By this point you must know that I love apple desserts. It’s just so good when you have a lovely dough with soft and sweet apples. It’s even better if there’s butter and cinnamon involved in the equation as well. This cinnamon apple galette is a simplified version of an apple pie who everyone loves without exception.
I’ve been finding more and more people who actually don’t like cinnamon. Even if I don’t share that opinion (LOVE CINNAMON) I completely understand and if you don’t add it the recipe will still work. If you like you can also add nutmeg, ginger and / or cardamom with the cinnamon or instead of. If you don’t want to add any spices it’s no biggie and will still be delicious.
This recipe is pretty straight forward and by far the most complicated thin if the dough. For that purpose I’m placing down here a video where I show how it’s done. The dough is very buttery so be gentle while rolling it out so it doesn’t stick to the table. A good option is you cannot handle it is to roll it out between two pieces of baking paper. In this way you can then just peel one piece off and done.
This recipe for cinnamon apple galette is a bit different from the ones I’ve previously posted like the raspberry and pomegranate galette or the mixed berry galette. In this case we’re laying the cornflour under the apples so it thickens the juices. Then we’re going to paint the apples with butter and sprinkle with brown sugar. In that way they’ll remain nice and pretty on top and the juices will still thicken.
You can make this dessert really quickly and it’s not complicated at all which is why I love it. The dough you can have pre-made from the night before and keep it in the fridge or up to a month in the freezer. When you want to use it you just stretch it out, fill it and bake it. Serve it warm (because duh) and it’s even better with a scoop of good quality vanilla ice cream.
For the dough
- 200 g all purpose flour
- 1 tsp salt
- 50 g granulated sugar
- 100 g unsalted butter cold and cut into small cubes
- 1 egg
- 1 tbsp cold water
For the filling
- 3-4 royal gala / pink lady / fuji apples
- 3 tbsp brown sugar
- ½ tsp ground cinnamon
- 1 tbsp cornflour
To top the apples
- 15 g unsalted butter melted
- 3 tbsp brown sugar
To paint the dough
- 2 tbsp milk
For the dough
- Place the flour, sugar, salt and butter in a bowl.
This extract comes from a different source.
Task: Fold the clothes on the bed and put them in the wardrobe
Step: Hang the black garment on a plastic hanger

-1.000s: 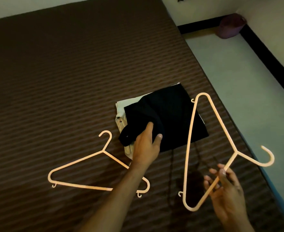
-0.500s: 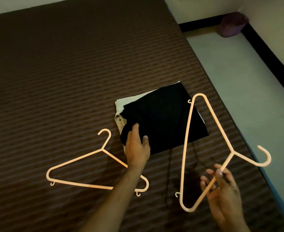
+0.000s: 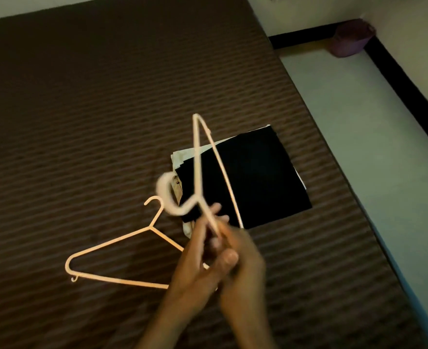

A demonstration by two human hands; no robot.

- Use your fingers to pinch the butter with the rest of the ingredients until there are no large pieces of butter left and it looks like wet sand.
- Add the egg and water at the center and mix with a spatula until it doesn't help anymore and then mix with your hands. Don't over knead it because it will turn tough and hard to roll out after.
- Wrap the dough and let it rest in the fridge for at least 30min. It you leave it longer than that and it goes hard then leave it outside of the fridge for a while until it becomes softer. If it's hard at the edges and soft inside you want to give it a mix with your hands on an unfloured surface.
- Dust a surface with flour and roll it out until it's 3mm thick. You don't want to roll it thinner than that because the juice could then break it in the oven. Make sure that the dough isn't sticking to the surface with each roll and add more flour if needed. Try to make a circular shape as you go. Alternatively you can roll the dough between two baking paper sheets so the dough won't break.
- Place the dough on a baking tray lined with baking paper or a silpat. If you stretched the dough between baking paper than you just need to peel the top one off and transfer the dough with the bottom paper onto a tray.
- At this point you can leave the dough as is with its rustic ends or use a large dish as a mould and cut around it with a knife. It's really important that the dough is on the baking tray before placing on the apples because once they're on you won't be able to transfer it over.
For the filling
- Peel and cut the apples in 2-3mm thick slices. The way I achieved the look in this apple galette is I cut off one side of the apple leaving the seeds behind and then did the same on the opposite side. That way you get two "halves" of the apple that look really nice. The edges I also sliced but used them for the edges that you can't see under the dough. That way you're only left with the core of the apple behind.
- Mi the brown sugar, cinnamon and cornflour from the filling.
- Sprinkle the mix over the stretched dough leaving a 5cm edge al around uncovered.
- With your hand take the apple halves and flatten them out a bit so they're laying down slightly. Arrange them on your apple galette overlapping them slightly because they shrink in the oven. Don't forget to leave those 5cm of edge uncovered.
To top the apples and painting the dough
- Paint the apples with the melted butter and sprinkle the brown sugar on top.
- Use your hands to fold the edge over the apples.
- Paint the edge using milk.
- Take the galette to a preheated oven at 180C / 350F for 40min or until the edges are golden and the juices are bubbling. I also want to mention that it's completely normal to see that some of the juices leaked out.
- Let it reast for at least 15 minutes and serve warm with vanilla ice cream.